Flow cytometric analysis for assessing apoptosis, DNA damage and cell proliferation

This was performed using a flow cytometric kit (cat. no. 562253; BD Biosciences) and following manufacturer’s instructions. In brief, human ESC and iPSC were labelled with BrdU, stained with antibodies to cell surface markers (CD31,CD34,C45), then fixed, permeabilized and treated with DNAseI. Following this treatment, cells were simultaneously stained with PerCP-Cy5.5 labelled BrdU, PE labelled anti-cleaved PARP and Alexa Fluor 647 labelled anti–γH2AX. Cells were resuspended in staining buffer and analysed by flow cytometry. At least 10 000 events were recorded for each sample.

Validation of known LIG4 patient mutations in iPSCs

To validate the mutations found in the LIG4- patient’s peripheral blood DNA, sequences were amplified using the following primers: LIG4_MUT 1406 forward: 5′-GCCAGACAAAAGAGGTGAAGGGTGG-3′, LIG4_ MUT 1406 reverse: 5′-AGGGGGCTTCTCTGCTACTGCA-3′, LIG4_MUT 2440 forward: 5′-ACGAGCAGACTCCTGAAGAAATGGCT-3′, LIG4_MUT 2440 reverse: 5′-CCATGAAACCGAAGCTCCAAGGC-3′, LIG4_MUT 833 forward: 5′-GCTAGCTGCTATTGCAGATATTGAGC-3′ and LIG4_MUT 833 reverse: 5′-AGAACCTTCAGTAGGAGAAGCACCAA-3′. LIG4-PCR products were subcloned into TOPO XL (Invitrogen AG, Basel, Switzerland) and sequenced using an ABI Prism Genetic Analyzer (Applied Biosystems Deutschland GmbH, Darmstadt, Germany). At least five clones were sequenced in both directions to confirm DNA sequence.

Karyotype analysis

Karyotypes were determined by standard G-banding procedure as described previously.48 At least 30 metaphases were analysed for each sample.

Teratoma formation

A total of 5 × 105 iPSC were injected subcutaneously into the right flank of an adult SCID mice and maintained for 8–12 weeks.48 Similarly, for a positive control, 5 × 105 human ESC (H9 cell line) were injected subcutaneously in adult SCID male mice. All cells were cotransplanted with 50 μl Matrigel (BD Biosciences) to enhance teratoma formation. Four to six animals were injected in each group. After 8–12 weeks, mice were killed, tissues were dissected, fixed in Bouins overnight, processed and sectioned according to standard procedures and counterstained with either haematoxylin and eosin or Massons Trichrome stain. Sections (5–8 μm) were examined using bright field light microscopy and photographed as appropriate.

RNA interference

Downregulation of p53 in LIG4 fibroblasts was carried out using ready-made lentiviral particles (MOI=0.5) encoding two specific p53 shRNAs embedded within the pLKO.1-puro vector (Clone ID: TRCN0000003756 AND TRCN0000010814, Sigma-Aldrich) and selecting stable single clones by application of geneticin (200 μg/ml).

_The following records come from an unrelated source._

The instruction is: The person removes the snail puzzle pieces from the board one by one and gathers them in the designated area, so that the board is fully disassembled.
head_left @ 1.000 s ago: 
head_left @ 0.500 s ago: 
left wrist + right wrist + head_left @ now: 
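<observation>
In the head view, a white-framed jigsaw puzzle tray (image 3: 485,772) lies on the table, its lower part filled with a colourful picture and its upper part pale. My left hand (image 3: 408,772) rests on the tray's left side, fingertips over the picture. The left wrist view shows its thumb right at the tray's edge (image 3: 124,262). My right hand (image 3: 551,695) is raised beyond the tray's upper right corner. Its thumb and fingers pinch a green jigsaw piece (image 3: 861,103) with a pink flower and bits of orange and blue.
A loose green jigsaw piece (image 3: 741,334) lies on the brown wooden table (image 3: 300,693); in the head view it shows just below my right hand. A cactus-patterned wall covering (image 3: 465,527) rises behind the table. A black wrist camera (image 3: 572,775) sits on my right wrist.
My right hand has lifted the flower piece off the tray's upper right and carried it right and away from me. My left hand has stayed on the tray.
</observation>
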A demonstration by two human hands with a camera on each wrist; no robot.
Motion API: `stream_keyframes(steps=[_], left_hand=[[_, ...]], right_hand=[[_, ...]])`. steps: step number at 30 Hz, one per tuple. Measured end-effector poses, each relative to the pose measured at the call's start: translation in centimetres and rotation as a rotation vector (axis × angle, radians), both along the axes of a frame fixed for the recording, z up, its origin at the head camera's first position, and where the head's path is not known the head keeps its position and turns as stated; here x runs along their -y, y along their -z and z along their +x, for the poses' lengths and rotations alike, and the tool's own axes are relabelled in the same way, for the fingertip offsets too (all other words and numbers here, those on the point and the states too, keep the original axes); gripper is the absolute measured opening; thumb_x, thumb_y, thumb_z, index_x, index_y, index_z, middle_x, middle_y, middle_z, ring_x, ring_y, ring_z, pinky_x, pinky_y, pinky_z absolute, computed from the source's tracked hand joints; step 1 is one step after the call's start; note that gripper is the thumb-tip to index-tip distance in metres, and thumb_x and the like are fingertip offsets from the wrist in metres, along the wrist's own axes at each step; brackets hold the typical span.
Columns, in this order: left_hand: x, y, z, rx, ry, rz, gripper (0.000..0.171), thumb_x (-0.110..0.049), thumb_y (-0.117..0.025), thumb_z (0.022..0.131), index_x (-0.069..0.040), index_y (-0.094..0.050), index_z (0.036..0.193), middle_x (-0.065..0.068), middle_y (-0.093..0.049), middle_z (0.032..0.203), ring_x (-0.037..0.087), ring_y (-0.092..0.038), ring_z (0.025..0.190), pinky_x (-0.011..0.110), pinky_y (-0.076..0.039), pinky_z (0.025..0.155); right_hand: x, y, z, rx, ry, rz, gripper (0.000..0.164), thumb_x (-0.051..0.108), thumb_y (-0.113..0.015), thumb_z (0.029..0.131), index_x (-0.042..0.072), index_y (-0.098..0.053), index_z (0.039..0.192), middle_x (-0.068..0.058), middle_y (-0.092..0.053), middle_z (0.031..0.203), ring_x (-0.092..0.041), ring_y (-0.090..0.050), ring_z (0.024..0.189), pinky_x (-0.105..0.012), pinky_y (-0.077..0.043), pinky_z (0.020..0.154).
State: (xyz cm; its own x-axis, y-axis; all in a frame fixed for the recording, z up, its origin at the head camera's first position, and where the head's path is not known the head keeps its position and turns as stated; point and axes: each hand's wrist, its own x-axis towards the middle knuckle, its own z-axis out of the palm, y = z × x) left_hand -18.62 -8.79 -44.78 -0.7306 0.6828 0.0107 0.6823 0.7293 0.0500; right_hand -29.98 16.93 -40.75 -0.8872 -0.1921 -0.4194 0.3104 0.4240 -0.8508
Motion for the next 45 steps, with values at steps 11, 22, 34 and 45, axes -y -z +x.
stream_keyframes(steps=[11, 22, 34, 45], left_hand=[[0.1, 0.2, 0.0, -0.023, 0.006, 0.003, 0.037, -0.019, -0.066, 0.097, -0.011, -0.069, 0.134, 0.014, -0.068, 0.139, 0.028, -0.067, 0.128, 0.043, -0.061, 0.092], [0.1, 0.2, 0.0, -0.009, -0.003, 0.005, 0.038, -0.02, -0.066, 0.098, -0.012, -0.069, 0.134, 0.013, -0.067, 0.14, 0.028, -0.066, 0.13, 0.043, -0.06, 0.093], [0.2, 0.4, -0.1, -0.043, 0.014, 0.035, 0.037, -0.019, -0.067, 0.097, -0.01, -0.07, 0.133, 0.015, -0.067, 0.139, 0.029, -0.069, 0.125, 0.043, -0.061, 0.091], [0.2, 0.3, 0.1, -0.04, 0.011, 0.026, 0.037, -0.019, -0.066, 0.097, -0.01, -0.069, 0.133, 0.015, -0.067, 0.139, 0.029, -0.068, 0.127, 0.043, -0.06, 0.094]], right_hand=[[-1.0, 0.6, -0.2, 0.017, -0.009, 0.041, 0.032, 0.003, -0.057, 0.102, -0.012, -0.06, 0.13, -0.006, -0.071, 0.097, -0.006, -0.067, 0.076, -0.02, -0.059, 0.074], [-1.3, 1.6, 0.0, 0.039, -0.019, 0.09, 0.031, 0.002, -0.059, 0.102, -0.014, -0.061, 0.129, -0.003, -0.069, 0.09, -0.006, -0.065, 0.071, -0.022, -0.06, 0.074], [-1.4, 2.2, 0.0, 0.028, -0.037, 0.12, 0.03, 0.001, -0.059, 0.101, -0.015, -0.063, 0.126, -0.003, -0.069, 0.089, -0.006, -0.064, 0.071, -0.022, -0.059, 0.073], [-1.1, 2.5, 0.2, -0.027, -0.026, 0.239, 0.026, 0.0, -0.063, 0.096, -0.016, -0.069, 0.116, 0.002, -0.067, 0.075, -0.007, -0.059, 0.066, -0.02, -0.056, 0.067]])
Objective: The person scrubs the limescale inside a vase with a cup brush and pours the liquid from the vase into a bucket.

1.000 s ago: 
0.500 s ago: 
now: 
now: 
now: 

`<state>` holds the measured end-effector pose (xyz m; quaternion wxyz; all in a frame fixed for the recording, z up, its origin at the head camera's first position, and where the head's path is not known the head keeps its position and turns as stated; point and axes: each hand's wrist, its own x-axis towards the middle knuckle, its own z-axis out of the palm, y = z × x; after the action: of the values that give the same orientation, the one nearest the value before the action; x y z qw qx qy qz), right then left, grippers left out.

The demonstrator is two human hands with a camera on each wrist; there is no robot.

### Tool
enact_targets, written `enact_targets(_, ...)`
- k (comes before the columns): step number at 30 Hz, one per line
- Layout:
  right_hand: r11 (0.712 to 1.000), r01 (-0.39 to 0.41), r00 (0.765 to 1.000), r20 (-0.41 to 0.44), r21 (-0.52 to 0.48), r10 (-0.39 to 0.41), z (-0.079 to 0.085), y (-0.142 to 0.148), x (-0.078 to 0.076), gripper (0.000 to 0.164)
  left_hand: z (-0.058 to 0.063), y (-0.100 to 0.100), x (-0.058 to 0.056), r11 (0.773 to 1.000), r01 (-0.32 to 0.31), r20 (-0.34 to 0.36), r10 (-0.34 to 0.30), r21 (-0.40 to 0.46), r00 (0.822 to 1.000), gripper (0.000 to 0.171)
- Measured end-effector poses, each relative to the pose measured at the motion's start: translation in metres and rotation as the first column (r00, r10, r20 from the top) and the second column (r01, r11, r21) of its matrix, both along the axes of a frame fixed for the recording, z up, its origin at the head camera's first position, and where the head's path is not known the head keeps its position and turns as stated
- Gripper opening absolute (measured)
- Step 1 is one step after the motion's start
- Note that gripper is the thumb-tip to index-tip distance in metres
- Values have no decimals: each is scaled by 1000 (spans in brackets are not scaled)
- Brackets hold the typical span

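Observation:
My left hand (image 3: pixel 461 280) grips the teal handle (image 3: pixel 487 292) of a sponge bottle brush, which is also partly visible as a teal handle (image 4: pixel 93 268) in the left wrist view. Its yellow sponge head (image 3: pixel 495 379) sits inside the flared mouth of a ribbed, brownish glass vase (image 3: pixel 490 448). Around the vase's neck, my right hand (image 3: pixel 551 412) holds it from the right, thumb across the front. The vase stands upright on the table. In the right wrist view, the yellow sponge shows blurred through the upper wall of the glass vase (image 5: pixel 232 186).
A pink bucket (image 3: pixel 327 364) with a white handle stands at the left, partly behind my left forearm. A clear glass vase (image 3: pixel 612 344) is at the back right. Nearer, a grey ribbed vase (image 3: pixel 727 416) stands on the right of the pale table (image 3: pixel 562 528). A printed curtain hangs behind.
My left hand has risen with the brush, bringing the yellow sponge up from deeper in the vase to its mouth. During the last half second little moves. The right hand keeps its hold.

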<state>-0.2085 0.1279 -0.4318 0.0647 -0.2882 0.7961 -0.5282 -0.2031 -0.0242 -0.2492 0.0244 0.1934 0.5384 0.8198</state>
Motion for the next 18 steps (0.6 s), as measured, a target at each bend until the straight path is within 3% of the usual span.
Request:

Measurement of ROCK activity

This was performed using a 96-well ROCK activity Assay Kit (Cell Biolab’s, San Diego, CA, USA; cat. no. TA-416), which relies on detection of specific phosphorylation of MYPT1 at Th696 by ROCK. Cell Lysates were incubated in wells coated with recombinant MYPT1 and detection of phosphorylated MYPT1 was carried out using an anti-phospho-MYPT1 (Th696) antibody. Absorbance from each well was recorded using a spectrophotometer at 450 nm.

Analysis of DSB repair

This analysis was carried out using the fluorescent reporter constructs that enable sensitive and quantitative measurement of NHEJ and HR activity.31 These constructs (kind gift of Dr Vera Gorbunova) are based on an engineered GFP gene containing rare-cutting I-SceI endonuclease for induction of DSBs and that is inactivated either by an additional exon or by mutations. Repair of the I-SceI induce breaks by NHEJ or HR restores the functional GFP gene. Both constructs were transfected into human ESC and iPSC using nucleofection as described in our previous publication. A control transfection with pDsRed2-N1 Vector (cat. no. 632406; Clontech, Mountain View, CA, USA) was performed to estimate transfection efficiency of each cell type. The number of GFP and RFP positive cells was analysed by flow cytometry and plotted as a ratio.